Although Maskey recognizes how hard he worked to get where he is today, he also acknowledges that he was extremely fortunate to receive his educational opportunities.

“I was one of the lucky ones,” said Maskey. “There are a lot of other kids in Nepal who are better than me, but they just didn't get lucky to get a scholarship to come to the US.”

Of course, Maskey is a problem solver and he decided to do something about this. In 2017, as Fusemachines began to collect a respectable clientele, the company provided a course from Columbia University for free to people in Nepal. The overwhelming response they got from these students made Fusemachines push the education program even further.

“The results were amazing,” said Maskey. “The students were as good as my students from Columbia. The completion rate was through the roof. So we went on to create what we call the Fusemachines Fellowship. We hired a team of about 20 engineers to create the content. We hired animators, videographers, and writers to create all the animations and videos to run a very full, organized class. Then we created our learning platform as well. And that became a flagship mission fellowship program that we run. We teach machine learning, deep learning, computer vision, and natural language processing as well as a foundations course in math as well.”

The Fusemachines AI Fellowship has since grown to a comprehensive six-month course that has been offered both for students in Nepal as well as Latin America. What’s more, Maskey is very proud to say that the course is completely free with no strings attached whatsoever.
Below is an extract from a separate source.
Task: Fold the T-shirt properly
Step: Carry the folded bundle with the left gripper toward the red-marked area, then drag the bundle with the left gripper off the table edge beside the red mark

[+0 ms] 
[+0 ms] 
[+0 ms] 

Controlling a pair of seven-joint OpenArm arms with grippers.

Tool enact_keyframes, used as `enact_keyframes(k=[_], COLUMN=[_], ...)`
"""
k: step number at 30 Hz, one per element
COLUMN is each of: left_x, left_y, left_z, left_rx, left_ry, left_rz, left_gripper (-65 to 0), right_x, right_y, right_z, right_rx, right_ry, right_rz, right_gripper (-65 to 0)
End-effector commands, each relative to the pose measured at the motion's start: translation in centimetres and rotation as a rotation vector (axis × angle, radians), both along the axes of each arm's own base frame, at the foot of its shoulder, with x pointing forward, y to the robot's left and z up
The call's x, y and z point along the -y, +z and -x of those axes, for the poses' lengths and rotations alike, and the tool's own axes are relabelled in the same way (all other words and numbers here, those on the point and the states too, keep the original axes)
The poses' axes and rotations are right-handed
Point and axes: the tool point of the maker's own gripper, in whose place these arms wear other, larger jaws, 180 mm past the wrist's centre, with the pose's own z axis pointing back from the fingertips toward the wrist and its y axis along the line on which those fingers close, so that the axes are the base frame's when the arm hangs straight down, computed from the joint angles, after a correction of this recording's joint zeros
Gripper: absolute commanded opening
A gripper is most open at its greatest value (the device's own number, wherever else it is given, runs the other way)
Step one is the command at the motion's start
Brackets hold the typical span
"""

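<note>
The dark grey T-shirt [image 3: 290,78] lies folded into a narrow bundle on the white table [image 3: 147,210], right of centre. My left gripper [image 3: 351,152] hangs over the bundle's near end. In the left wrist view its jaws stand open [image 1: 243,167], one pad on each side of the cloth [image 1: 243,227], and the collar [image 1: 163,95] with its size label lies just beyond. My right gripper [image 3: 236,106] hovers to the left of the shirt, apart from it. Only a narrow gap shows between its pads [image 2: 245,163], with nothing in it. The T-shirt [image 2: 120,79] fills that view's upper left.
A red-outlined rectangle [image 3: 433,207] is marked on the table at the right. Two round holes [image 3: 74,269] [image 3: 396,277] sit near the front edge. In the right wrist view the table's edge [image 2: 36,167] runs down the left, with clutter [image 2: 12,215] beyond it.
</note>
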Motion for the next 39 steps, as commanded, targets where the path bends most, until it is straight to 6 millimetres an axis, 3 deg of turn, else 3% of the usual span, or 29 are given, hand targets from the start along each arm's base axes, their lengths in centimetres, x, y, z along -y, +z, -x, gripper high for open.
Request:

Students don’t even need to sign anything legally binding to join.

While this all ties back to Maskey’s belief in the power of education, it also goes beyond that. Maskey and the entire Fusemachines team believe in the necessity of democratized AI. He explains that this term means making AI resources accessible to everyone, including people in underserved communities.

This philosophy isn’t just about being kind to those who need a little help. Rather, it’s about making sure the world has access to the human talent that may be otherwise overlooked.  What’s more, Maskey isn’t solely focused on underserved communities in Nepal and Latin America.

“There's a lot of talent in rural America that needs to be addressed as well,” said Maskey. “And so if there's a conscious effort made to make that education possible, then I think it will make AI accessible to everyone. People will learn AI skills and they will start to build things for their own communities.”